Nothing but the data below, returned exactly, should appear in the answer.

EXERCISE DATA:

:::

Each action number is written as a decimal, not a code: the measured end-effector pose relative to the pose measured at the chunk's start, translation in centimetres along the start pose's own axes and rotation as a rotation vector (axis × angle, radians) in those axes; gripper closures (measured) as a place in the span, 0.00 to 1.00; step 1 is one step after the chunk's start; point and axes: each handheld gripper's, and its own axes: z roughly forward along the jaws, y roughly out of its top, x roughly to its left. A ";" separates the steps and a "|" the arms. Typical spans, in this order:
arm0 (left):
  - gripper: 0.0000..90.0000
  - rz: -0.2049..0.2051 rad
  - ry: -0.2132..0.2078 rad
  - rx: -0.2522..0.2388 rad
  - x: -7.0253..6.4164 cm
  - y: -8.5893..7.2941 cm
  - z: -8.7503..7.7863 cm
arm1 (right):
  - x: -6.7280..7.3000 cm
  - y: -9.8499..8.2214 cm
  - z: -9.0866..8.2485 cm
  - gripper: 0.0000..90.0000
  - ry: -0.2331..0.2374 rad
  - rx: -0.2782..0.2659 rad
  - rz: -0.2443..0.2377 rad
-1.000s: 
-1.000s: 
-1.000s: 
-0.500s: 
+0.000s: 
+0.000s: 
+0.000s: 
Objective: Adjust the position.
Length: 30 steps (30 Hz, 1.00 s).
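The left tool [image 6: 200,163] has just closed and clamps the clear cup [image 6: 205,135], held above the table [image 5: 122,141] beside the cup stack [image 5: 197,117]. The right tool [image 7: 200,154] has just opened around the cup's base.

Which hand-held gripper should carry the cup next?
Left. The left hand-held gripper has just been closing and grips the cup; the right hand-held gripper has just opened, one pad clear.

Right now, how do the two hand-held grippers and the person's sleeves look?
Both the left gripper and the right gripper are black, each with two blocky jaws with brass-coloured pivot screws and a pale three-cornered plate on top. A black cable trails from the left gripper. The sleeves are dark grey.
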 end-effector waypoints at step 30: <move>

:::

PROBLEM SOLUTION:
Each action number is written as a decimal, not a code: the measured end-effector pose relative to the pose measured at the chunk's start, translation in centimetres along the start pose's own axes and rotation as a rotation vector (axis × angle, radians) in those axes; gripper closures (measured) as a place in the span, 0.00 to 1.00; step 1 is one step after the chunk's start; point and axes: each handheld gripper's, and its own axes: z roughly forward along the jaws, y roughly out of its top, x roughly to its left. A ";" separates the steps and a "|" the arms. Typical spans, in this order:
arm0 (left):
  - gripper: 0.0000..90.0000
  - rz: -0.2049..0.2051 rad
  - ry: -0.2132..0.2078 rad
  - rx: -0.2522..0.2388 rad
  - x: -7.0253..6.4164 cm
  - y: -8.5893..7.2941 cm
  - z: -8.7503..7.7863 cm
arm1 (right):
  - x: -6.7280..7.3000 cm
  - y: -9.8499..8.2214 cm
  - z: -9.0866..8.2485 cm
  - gripper: 0.0000..90.0000
  - ry: -0.2331..0.2374 rad
  - rx: -0.2782..0.2659 rad
  - rz: -0.2443..0.2377 rad
-1.000s: 
-1.000s: 
-1.000s: 
-0.500s: 
+0.000s: 
+0.000s: 
+0.000s: 
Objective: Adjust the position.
Length: 30 steps (30 Hz, 1.00 s).
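The left tool [image 6: 200,163] has just closed and clamps the clear cup [image 6: 205,135], held above the table [image 5: 122,141] beside the cup stack [image 5: 197,117]. The right tool [image 7: 200,154] has just opened around the cup's base.

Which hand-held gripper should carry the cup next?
Left. The left hand-held gripper has just been closing and grips the cup; the right hand-held gripper has just opened, one pad clear.

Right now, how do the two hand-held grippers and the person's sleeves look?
Both the left gripper and the right gripper are black, each with two blocky jaws with brass-coloured pivot screws and a pale three-cornered plate on top. A black cable trails from the left gripper. The sleeves are dark grey.
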 end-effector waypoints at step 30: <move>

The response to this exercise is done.